Tatsächlich stimmte das an diesem Bundesliga-Wochenende mehr denn je, denn Borussia Dortmunds Trainer durfte sich nicht nur über die drei Punkte freuen, sondern auch über das Serien-Scheitern aller Rivalen im Streit um die Champions-League-Ränge hinter dem einsamen Tabellenführer FC Bayern. Die Münchner selbst machten mit Bayer Leverkusen kurzen Prozess, Mönchengladbach verlor 0:1 in Freiburg, und RB Leipzig ließ in letzter Minute gegen den designierten Absteiger Paderborn noch den Ausgleich zum 1:1 zu.

Emre Can übernahm die Kommentierung

Der Torschütze des einzigen Dortmunder Tores, Emre Can, eigentlich an diesem Tag als Innenverteidiger aufgestellt als Ersatz für den gelb-gesperrten Mats Hummels, ordnete den bisweilen mühsam wirkenden Arbeitssieg entsprechend ein: "Es geht für uns darum, die Champions-League-Qualifikation möglichst schnell unter Dach und Fach zu bringen. Heute haben wir einen Riesenschritt gemacht." Dazu reichte in der Tat ein 1:0, wunderschön herauskombiniert von Jadon Sancho und Julian Brandt, geschickt abgeschlossen von Can, der sein bestes Bundesliga-Spiel für Dortmund machte, seit er in der Winterpause von Juventus Turin nach Deutschland zurückgekehrt war.

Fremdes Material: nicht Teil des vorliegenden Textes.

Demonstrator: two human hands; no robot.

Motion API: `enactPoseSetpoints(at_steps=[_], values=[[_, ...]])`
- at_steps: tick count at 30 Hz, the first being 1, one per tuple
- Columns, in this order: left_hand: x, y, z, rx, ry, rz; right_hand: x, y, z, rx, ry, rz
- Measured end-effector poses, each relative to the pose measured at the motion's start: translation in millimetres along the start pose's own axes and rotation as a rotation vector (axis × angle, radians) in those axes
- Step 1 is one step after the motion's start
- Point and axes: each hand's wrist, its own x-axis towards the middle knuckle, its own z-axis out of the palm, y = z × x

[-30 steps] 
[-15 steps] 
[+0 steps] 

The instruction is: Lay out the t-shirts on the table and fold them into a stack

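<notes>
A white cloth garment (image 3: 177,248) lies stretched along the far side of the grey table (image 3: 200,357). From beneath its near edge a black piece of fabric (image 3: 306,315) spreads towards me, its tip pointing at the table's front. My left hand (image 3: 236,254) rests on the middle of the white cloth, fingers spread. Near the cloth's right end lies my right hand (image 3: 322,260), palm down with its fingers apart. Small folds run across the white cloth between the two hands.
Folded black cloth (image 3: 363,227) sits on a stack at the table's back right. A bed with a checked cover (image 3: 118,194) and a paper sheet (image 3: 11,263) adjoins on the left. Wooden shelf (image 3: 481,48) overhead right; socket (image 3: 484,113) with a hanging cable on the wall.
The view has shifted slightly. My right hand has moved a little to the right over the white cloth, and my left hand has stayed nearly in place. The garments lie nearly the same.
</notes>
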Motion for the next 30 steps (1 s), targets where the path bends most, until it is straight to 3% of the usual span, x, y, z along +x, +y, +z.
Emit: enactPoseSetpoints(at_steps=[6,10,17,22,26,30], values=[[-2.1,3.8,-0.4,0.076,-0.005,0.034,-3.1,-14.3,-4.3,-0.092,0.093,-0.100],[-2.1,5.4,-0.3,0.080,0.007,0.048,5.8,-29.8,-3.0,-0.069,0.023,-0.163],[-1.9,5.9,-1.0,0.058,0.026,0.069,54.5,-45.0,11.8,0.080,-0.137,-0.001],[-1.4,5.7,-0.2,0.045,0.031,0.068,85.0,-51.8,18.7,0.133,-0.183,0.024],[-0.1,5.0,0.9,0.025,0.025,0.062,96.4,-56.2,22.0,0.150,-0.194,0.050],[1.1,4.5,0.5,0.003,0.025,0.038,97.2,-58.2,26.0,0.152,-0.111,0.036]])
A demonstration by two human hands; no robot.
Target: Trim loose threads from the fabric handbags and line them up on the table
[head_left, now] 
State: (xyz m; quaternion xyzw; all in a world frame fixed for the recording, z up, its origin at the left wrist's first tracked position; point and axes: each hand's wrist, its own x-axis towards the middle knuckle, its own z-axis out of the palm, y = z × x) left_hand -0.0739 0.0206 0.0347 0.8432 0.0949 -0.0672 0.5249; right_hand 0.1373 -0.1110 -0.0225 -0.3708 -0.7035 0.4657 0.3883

Torvorbereiter Julian Brandt konstatierte nachher zwar: "Wir haben heute nicht gut gespielt." In die Kritik wollte sich Dortmunds Spielmacher ausdrücklich mit einschließen. Sein Trainer aber hatte es anders gesehen, mit unerschütterlichem Pragmatismus konnte Favre selbst der bisweilen zähen ersten Halbzeit etwas abgewinnen, und erst recht der zweiten. Favres Dortmunder nahmen Hertha BSC, mit dem neuen Trainer Bruno Labbadia zuvor bestens durch die Geisterspielserie gekommen, weitestgehend aus dem Spiel. "Wir haben das gut kontrolliert", meinte Favre, und Kontrolle ist bekanntlich das zentrale Credo des Schweizers. Hertha hatte zwar durch Alexander Esswein nur eine einzige gute Torchance, aber man weiß nicht, wie es ausgegangen wäre, hätte er Berlin in Führung geschossen.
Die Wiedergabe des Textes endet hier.